◆ Problem description ◆
Go to the line below containing "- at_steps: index" and print exactly from there through the line containing "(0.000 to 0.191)", both included. Print nothing else.

Segment Start: Provided records

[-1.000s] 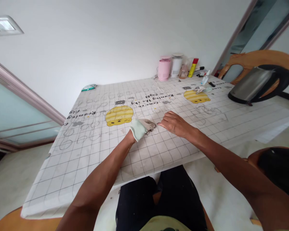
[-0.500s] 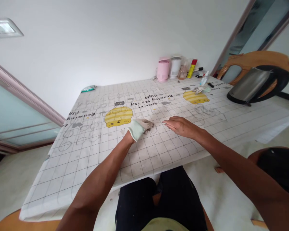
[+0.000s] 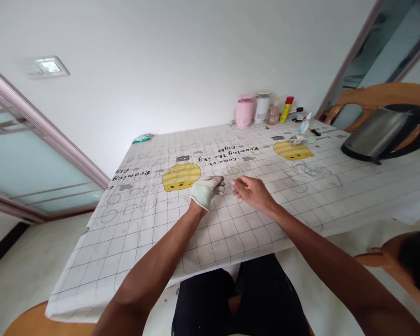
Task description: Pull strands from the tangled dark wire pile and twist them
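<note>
A pale work glove covers my left hand (image 3: 207, 190), which is closed just above the tablecloth (image 3: 231, 233), beside a printed yellow bear balloon. Its fingers are curled in, and something thin that I cannot make out seems to be between them. Bare and close to its right, my right hand (image 3: 252, 190) has its fingers pinched together; whatever they grip is too small to name. A gap separates the two hands. Grey looped wire-like marks lie on the cloth to the right and far left.
Along the wall stand a pink canister (image 3: 244, 112), a white canister (image 3: 262, 107), a spray bottle (image 3: 273, 115) and a yellow can (image 3: 286, 110). A small bottle (image 3: 305, 123) is nearer. A steel kettle (image 3: 376, 133) sits at the right. A green packet (image 3: 142, 138) lies far left.
The view has shifted, so the table appears lower and further right. My right hand has curled its fingers more and sits slightly nearer my left hand.
</note>
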Motion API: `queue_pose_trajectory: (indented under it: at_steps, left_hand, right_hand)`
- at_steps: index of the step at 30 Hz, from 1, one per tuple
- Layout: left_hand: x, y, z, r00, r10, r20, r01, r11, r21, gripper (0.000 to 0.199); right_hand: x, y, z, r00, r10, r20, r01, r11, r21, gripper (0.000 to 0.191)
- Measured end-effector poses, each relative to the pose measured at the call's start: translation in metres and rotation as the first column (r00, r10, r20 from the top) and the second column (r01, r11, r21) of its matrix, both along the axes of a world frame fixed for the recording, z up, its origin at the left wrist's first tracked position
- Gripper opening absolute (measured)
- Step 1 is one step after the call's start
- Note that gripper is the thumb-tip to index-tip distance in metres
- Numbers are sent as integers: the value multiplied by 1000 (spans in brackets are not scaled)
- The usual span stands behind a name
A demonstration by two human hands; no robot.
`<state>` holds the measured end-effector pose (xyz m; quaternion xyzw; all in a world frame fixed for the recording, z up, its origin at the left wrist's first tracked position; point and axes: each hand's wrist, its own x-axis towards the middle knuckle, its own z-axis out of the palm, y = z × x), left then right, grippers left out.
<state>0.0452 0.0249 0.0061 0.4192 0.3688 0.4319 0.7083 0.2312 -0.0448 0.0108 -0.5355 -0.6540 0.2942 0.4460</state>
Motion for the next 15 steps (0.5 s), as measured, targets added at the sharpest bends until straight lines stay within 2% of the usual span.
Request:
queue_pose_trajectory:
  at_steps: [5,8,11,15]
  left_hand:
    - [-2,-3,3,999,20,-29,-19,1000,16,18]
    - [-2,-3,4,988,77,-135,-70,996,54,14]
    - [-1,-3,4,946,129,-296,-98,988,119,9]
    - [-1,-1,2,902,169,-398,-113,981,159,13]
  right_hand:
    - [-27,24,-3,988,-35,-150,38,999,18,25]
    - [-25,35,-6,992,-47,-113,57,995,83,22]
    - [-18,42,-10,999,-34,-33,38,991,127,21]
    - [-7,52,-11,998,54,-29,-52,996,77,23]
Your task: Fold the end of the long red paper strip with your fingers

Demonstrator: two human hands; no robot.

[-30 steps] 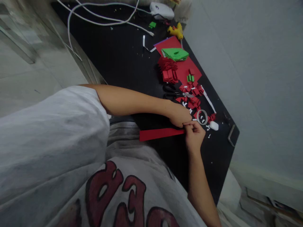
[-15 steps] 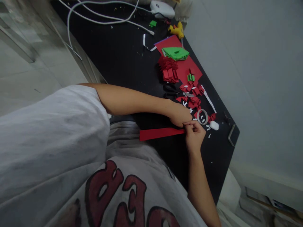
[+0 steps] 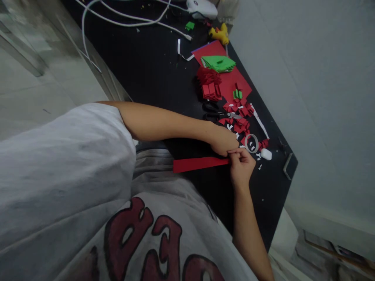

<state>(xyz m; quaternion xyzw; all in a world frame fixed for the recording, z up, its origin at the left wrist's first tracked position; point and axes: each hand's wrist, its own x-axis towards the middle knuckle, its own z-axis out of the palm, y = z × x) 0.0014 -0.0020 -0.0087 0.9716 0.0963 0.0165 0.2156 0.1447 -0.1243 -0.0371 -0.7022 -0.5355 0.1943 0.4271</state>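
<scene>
A long red paper strip runs from the shirt front, over the table's near edge, to my two hands. My right hand is closed, with thumb and fingers pinching the strip's far end. My left hand is curled against it at that same end; its fingertips are mostly hidden behind the back of the hand. Just beyond the hands are a roll of clear tape, small white paper bits and folded red paper pieces. Black-handled scissors lie close to my left hand.
On the black table are a stack of folded red pieces, folded green paper, red sheets and a yellow glue gun. A white cable, a white case and a phone lie farther out.
Both hands keep their hold at the strip's end with hardly any motion. The whole view has shifted very slightly.
</scene>
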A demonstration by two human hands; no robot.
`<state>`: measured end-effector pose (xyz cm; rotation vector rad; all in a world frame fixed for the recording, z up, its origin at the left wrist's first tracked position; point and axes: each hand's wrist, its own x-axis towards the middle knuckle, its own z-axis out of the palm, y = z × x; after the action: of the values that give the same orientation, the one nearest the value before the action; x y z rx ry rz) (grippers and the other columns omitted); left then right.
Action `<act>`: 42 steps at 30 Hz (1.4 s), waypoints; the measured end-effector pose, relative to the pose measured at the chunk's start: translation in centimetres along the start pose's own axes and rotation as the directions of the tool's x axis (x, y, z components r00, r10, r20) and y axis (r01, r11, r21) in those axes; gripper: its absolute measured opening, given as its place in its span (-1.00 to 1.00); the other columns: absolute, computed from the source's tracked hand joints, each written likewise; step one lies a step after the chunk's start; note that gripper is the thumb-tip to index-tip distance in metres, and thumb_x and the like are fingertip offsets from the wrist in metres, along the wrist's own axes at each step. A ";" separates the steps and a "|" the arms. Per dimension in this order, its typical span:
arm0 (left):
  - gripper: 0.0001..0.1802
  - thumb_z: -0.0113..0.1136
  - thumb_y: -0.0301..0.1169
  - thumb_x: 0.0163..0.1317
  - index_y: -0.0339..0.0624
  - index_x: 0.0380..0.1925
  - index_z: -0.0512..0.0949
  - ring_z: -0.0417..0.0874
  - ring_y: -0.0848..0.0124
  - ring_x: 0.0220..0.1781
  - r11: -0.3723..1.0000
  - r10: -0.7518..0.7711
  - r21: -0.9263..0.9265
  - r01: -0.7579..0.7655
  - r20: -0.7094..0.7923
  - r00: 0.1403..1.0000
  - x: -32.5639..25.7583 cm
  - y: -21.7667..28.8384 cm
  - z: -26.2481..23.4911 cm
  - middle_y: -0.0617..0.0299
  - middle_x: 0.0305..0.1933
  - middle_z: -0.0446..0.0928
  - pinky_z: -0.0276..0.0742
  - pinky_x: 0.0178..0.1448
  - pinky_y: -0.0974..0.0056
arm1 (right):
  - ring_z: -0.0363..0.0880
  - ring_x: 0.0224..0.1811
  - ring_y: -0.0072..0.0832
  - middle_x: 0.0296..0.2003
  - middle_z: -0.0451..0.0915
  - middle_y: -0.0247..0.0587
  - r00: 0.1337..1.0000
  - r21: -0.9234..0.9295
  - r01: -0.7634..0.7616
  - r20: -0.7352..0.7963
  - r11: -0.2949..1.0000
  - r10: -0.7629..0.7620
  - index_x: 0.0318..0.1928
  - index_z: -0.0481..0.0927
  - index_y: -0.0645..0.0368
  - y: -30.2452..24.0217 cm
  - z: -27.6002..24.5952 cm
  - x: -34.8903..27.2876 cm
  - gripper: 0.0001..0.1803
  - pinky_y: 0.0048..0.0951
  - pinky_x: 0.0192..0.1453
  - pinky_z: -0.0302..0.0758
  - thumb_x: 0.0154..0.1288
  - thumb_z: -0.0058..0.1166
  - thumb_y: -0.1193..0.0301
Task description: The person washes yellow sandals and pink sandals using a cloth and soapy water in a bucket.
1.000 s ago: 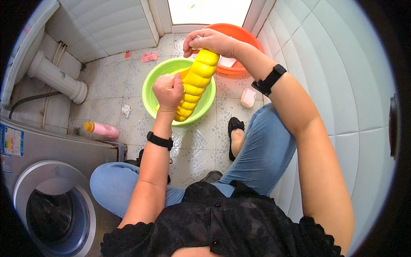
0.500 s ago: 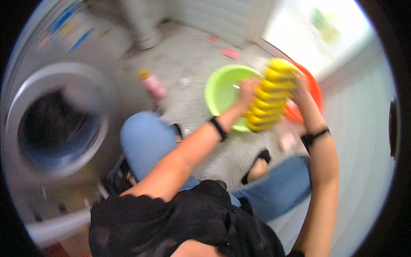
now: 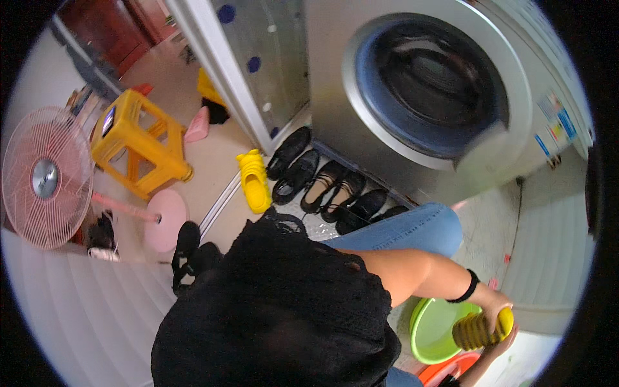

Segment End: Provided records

◆ Reply to the task ◆
- at_steps: index of the step at 30 Hz, from 1, one per tuple
- Layout: left_hand: x, y, z, r00, r10, r20, r01, r11, r21, gripper (0.000 to 0.199); right_hand: x, y, z, r00, r10, r20, r01, r11, r21, gripper (0.000 to 0.191)

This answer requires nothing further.